よむねるたべる

三度の飯と本が好き

ゆらゆら夢見心地

 昨日、1時になるまで一睡もできなかったのでずっと本を読んでいた。積んであったものをいろいろと読んだけど、特に印象的だったのが室生犀星「蜜のあわれ」。二階堂ふみと大杉漣主演の映画版が気になっていたので、とりあえずは原作から手に取った。

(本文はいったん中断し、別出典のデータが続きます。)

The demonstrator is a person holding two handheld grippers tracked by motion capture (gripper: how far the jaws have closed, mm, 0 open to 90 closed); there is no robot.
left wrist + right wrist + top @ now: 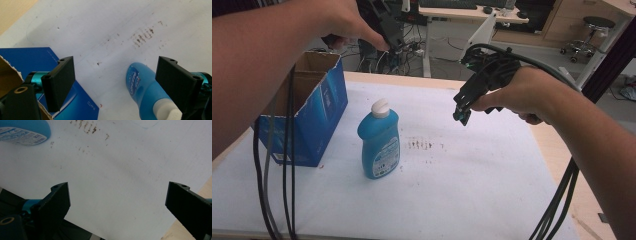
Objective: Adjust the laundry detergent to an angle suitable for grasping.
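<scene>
High view, from left to right: my left hand is raised above the far left of the surface, over an open blue cardboard box that stands at the left edge. Just right of the box, apart from it, a blue bottle with a white cap stands upright on the white sheet. Right of the bottle are some small brown stains. Farther right, my right gripper hangs in the air above the sheet, pointing down and to the left, well apart from the bottle.

Left gripper view: my left gripper looks down with its jaws spread wide and nothing between them; the box sits under the left jaw and the bottle's cap beside the right jaw.

Right gripper view: my right gripper's jaws stand wide apart over bare white sheet, holding nothing, with the bottle at the top left corner.
</scene>
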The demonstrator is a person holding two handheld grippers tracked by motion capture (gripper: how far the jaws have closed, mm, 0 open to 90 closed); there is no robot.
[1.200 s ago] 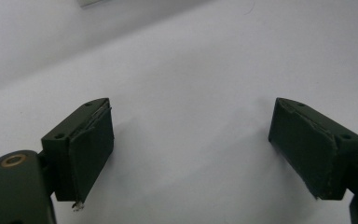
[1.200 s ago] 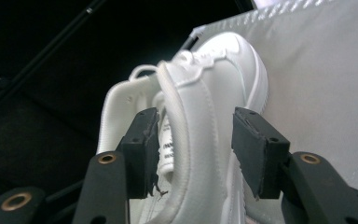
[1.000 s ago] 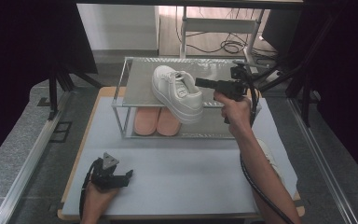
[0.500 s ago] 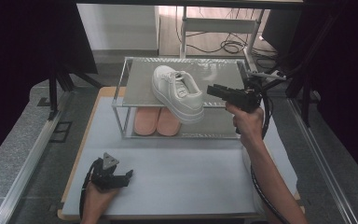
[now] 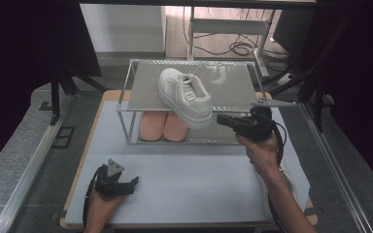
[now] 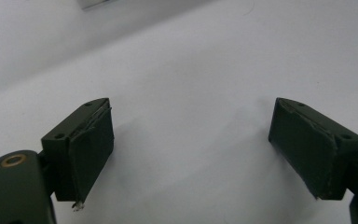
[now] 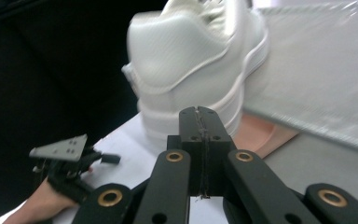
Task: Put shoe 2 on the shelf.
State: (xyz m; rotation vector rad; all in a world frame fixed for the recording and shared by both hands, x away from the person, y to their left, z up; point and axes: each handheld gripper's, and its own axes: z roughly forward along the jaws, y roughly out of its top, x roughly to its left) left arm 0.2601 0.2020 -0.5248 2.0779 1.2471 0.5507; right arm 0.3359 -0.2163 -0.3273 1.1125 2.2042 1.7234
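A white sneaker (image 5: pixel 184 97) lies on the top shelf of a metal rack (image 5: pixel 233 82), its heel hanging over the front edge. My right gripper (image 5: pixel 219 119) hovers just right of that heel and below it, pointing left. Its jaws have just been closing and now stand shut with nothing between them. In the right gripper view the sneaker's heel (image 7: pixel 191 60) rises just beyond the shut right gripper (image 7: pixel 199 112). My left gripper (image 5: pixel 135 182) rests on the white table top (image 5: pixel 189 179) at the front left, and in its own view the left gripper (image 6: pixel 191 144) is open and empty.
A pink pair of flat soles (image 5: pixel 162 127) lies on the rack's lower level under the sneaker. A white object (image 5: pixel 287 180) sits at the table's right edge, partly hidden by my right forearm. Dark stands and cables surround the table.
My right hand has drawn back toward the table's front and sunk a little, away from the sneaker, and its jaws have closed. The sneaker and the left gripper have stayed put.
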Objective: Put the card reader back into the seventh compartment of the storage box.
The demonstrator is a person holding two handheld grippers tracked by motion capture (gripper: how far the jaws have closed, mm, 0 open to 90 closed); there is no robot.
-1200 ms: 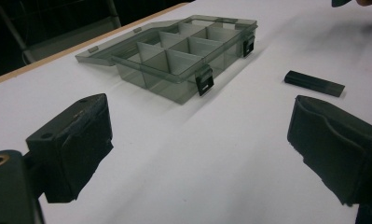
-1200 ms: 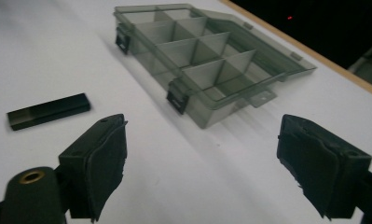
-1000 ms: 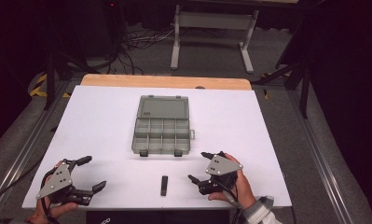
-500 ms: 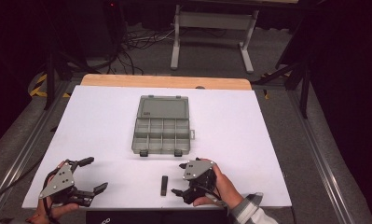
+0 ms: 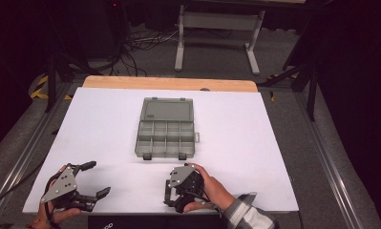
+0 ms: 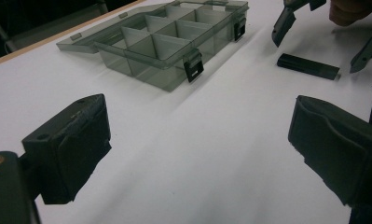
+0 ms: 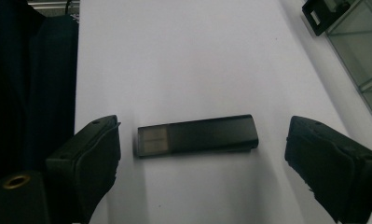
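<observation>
A small black stick with a translucent cap point(image 7: 197, 135) lies flat on the white table point(image 5: 255, 143) near its front edge. My right gripper point(image 5: 169, 194) hangs over it; its jaws have just been opening and now stand open on either side of the stick, pads point(image 7: 95, 158) clear of it. In the left gripper view the stick point(image 6: 307, 66) lies between the right gripper's point(image 6: 323, 37) two jaws. My left gripper point(image 5: 96, 179) rests open at the front left with nothing between its pads point(image 6: 72, 144).
A grey translucent compartment box point(image 5: 166, 129) lies open mid-table, lid folded back, black latches at its near side point(image 6: 193, 70). One corner of the box point(image 7: 361, 42) shows beside my right gripper. Bare white table lies between the two grippers.
The right hand has moved left and slightly down, from right of the stick to over it, covering it in the high view. The left gripper has stayed put.
</observation>
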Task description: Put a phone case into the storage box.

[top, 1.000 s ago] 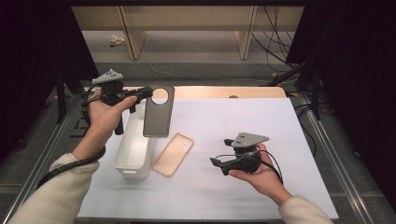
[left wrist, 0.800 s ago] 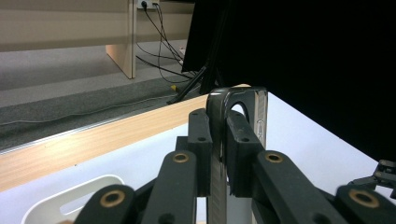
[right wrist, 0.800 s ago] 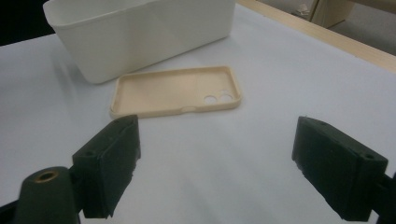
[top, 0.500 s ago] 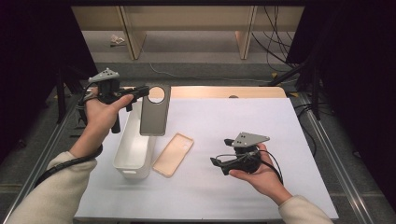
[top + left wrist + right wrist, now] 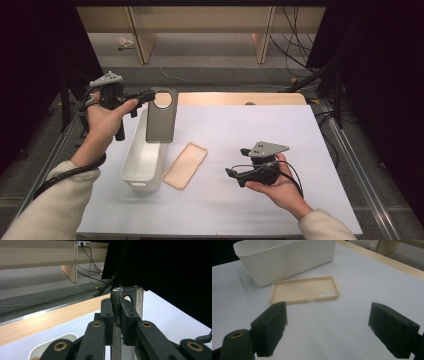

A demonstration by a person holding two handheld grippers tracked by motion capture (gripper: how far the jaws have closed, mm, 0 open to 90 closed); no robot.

 物語はほとんどが会話形式で進んでいく。作者自身の投影ともいわれる老作家と、人間の姿にも変身できる金魚の「赤子」が主な登場人物。たまに他の人物も登場するけれど、この2人 (1人と1匹) だけで世界がほとんど完結している。読みはじめたときは退屈しそうなハナシだ、と思っていたのに、不思議とするする最後まで読みすすめられた。いい意味で、読んだ後になんにも残らない感じ。
 ぼんやりした頭で読んでいると、金魚の尾のひらひら優雅に動く感じとか、人間版赤子が塗っている口紅の色とか、全編通して鮮やかな赤のイメージが漂ってくるようである。終わってみたらぜんぶがたわいない夢だったような、美しく空虚な物語だった。大体からして作家の空想なのか、はたまた――というような、あいまいな設定なので。しかし、これをどうやって映画化したんだか気になるな。